TASK REQUIREMENTS =>
Begin at the first line below and copy each line exactly, ending with the line where "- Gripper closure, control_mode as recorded" appears.

SOURCE DATA =>
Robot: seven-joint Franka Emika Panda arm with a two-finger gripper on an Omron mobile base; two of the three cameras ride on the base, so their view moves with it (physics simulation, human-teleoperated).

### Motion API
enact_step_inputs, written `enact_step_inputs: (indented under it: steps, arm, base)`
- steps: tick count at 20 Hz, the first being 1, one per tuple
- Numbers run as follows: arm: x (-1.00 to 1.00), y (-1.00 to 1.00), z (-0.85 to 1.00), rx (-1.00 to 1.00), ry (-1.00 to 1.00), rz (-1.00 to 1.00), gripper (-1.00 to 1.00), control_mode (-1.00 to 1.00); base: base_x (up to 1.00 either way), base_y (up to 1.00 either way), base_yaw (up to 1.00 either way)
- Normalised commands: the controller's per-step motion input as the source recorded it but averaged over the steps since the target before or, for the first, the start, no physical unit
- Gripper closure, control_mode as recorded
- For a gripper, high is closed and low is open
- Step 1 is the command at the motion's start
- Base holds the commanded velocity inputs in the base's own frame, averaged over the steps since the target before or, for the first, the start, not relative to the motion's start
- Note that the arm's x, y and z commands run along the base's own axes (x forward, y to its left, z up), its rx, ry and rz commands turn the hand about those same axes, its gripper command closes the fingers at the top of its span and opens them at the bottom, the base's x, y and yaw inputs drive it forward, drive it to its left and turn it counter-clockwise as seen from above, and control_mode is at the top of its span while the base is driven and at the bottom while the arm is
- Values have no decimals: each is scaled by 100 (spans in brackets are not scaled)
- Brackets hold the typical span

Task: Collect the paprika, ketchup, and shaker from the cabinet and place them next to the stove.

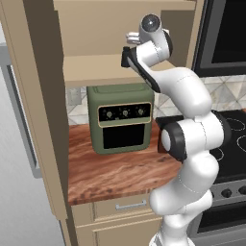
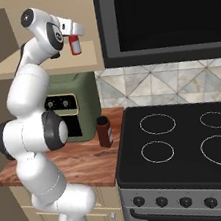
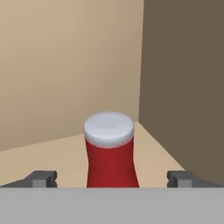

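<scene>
The white arm (image 1: 187, 144) reaches up into the cabinet (image 1: 96, 67), above the olive-green toaster oven (image 1: 122, 120).

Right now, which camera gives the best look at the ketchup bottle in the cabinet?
The hand view: the ketchup stands upright, close and centred between the open fingertips. The right base view shows it small on the cabinet shelf, just beyond the gripper. In the left base view I can't make it out.

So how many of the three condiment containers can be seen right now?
2. The dark reddish-brown paprika jar stands on the wooden counter beside the black glass stove; the red white-capped ketchup bottle stands on the cabinet shelf. The shaker may be hidden.
</scene>
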Motion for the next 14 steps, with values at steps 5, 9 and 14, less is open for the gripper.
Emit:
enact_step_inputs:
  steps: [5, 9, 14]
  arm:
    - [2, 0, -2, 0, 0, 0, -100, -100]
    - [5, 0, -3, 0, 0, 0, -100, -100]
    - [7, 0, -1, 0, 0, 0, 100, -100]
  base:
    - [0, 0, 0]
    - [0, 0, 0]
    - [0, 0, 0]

RESPONSE AREA =>
Robot: seven-joint Franka Emika Panda arm with a two-finger gripper on an Omron mobile base; two of the three cameras ride on the base, so their view moves with it (physics simulation, human-teleoperated).

### Motion API
enact_step_inputs, written `enact_step_inputs: (indented under it: steps, arm, base)`
- steps: tick count at 20 Hz, the first being 1, one per tuple
- Numbers run as follows: arm: x (-1.00 to 1.00), y (-1.00 to 1.00), z (-0.85 to 1.00), rx (-1.00 to 1.00), ry (-1.00 to 1.00), rz (-1.00 to 1.00), gripper (-1.00 to 1.00), control_mode (-1.00 to 1.00); base: base_x (up to 1.00 either way), base_y (up to 1.00 either way), base_yaw (up to 1.00 either way)
- Normalised commands: the controller's per-step motion input as the source recorded it but averaged over the steps since the target before or, for the first, the start, no physical unit
- Gripper closure, control_mode as recorded

The output is complete as shown.